Wherein, the valve body 1 is provided with an inner valve cavity 11, and the valve core component 2 is arranged in the inner valve cavity 11; as shown in fig. 2, a part of the inner wall forming the inner valve chamber 11 is a guide portion 111 for guiding the movement of the piston 21. It will be understood that the axial dimension of the guide 111 relative to the internal valve chamber 11 is not limited to the dimensional scale shown in the drawings; here, the partial outer peripheral surface of the piston 21 and the guide portion 111 are configured to be in sliding engagement to satisfy the operational displacement of the piston 21 and a good guide function.

The valve core assembly 2 comprises a piston 21 and a first elastic member 22, the first elastic member 22 is axially arranged between the piston 21 and the valve body 1, and the first elastic member 22 is in a compressed state and is used for providing a reset acting force in the opening process of the valve port. Specifically, the piston 21 has an axial through flow channel 212, and the outer periphery of the through flow channel 212 at the end opposite to the first port 12 is provided with a first sealing gasket 23, and the first sealing gasket 23 can be engaged with or disengaged from the first port 12 under the driving of the piston 21. In a specific implementation, the first seal 23 may be fixed to the end of the piston 21 by a pressing piece 24.

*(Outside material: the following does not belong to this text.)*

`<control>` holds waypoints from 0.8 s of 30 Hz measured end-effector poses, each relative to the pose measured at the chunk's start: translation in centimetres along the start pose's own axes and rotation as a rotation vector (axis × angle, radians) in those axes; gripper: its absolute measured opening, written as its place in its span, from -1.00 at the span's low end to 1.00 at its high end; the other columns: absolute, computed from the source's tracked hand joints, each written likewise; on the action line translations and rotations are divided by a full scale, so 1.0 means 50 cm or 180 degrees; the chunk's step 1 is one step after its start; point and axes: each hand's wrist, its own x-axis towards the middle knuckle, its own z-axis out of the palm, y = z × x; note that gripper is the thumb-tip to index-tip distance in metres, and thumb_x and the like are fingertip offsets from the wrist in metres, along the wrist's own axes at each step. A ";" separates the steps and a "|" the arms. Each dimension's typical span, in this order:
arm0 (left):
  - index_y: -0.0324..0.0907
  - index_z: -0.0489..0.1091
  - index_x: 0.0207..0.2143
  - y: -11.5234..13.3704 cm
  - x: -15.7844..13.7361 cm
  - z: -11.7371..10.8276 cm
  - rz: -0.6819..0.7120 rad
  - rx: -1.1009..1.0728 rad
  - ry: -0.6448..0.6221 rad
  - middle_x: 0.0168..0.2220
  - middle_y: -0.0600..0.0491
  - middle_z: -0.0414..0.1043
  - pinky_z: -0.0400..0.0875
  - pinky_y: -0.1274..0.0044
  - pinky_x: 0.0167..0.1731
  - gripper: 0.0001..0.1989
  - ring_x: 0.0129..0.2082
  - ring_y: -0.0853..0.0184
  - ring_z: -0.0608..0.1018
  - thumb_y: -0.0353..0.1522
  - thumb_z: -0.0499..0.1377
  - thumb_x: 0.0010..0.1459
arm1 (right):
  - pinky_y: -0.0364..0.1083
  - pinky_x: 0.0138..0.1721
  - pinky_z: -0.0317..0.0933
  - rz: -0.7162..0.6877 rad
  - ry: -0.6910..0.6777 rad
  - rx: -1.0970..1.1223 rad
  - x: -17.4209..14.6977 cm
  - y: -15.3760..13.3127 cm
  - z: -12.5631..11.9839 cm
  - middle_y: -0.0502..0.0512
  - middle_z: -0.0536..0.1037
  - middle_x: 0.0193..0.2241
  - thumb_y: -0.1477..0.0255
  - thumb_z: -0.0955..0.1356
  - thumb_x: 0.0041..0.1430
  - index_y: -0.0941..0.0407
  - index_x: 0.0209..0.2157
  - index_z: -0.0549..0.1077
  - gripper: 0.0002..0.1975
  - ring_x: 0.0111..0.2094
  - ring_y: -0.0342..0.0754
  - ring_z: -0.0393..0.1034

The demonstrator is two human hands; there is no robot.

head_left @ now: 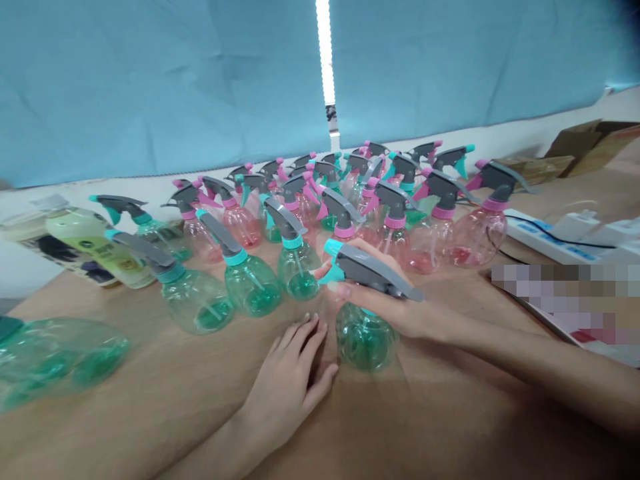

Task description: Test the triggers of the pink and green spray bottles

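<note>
My right hand [400, 307] is closed around the neck of a green spray bottle [367, 340], under its grey trigger head with a teal nozzle. The bottle is upright, close above or on the table; I cannot tell which. My left hand [287, 373] lies palm down on the wooden table [210, 400], fingers stretched out, just left of that bottle and holding nothing. Beyond it stand several green spray bottles with teal collars, the nearest being a green spray bottle [299, 267] and another green spray bottle [253, 283].
Rows of pink spray bottles [423, 243] fill the back. Toiletry bottles [100, 243] stand left, and green bottles [65, 353] sit at the left edge. On the right are a power strip [545, 237] with cables, a blurred-out flat object [570, 313] and cardboard boxes [590, 150].
</note>
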 end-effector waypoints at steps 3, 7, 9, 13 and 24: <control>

Of course, in other embodiments, the second sealing pad 23 may be fixed to the piston 21 in other manners.

As shown in fig. 2 and 3, a second valve port 211 is formed at the opposite end of the through flow passage 212 to the core assembly 3 to cooperate with a second sealing gasket 34 at the working end of the plunger 32, and the second sealing gasket 34 can be engaged with or disengaged from the second valve port 211 by the driving of the plunger 32.

As shown in fig. 2 and 3, the piston 21 has an inner concave chamber 213, and the inner concave chamber 213 is formed by being inwardly recessed from an axial end surface of the piston 21 opposite to the stationary core 31 in the axial direction of the solenoid valve, so as to form a pressure medium acting chamber at the initial stage of the valve operation. In other specific implementations, the concave cavity may also be formed by being recessed inward from an axial end surface of the stationary core 31 opposite to the piston 21 (not shown in the figure), and of course, the concave cavity may also be formed by being recessed inward from the two opposite axial end surfaces (not shown in the figure), which may also achieve the function of forming the pressure medium acting cavity.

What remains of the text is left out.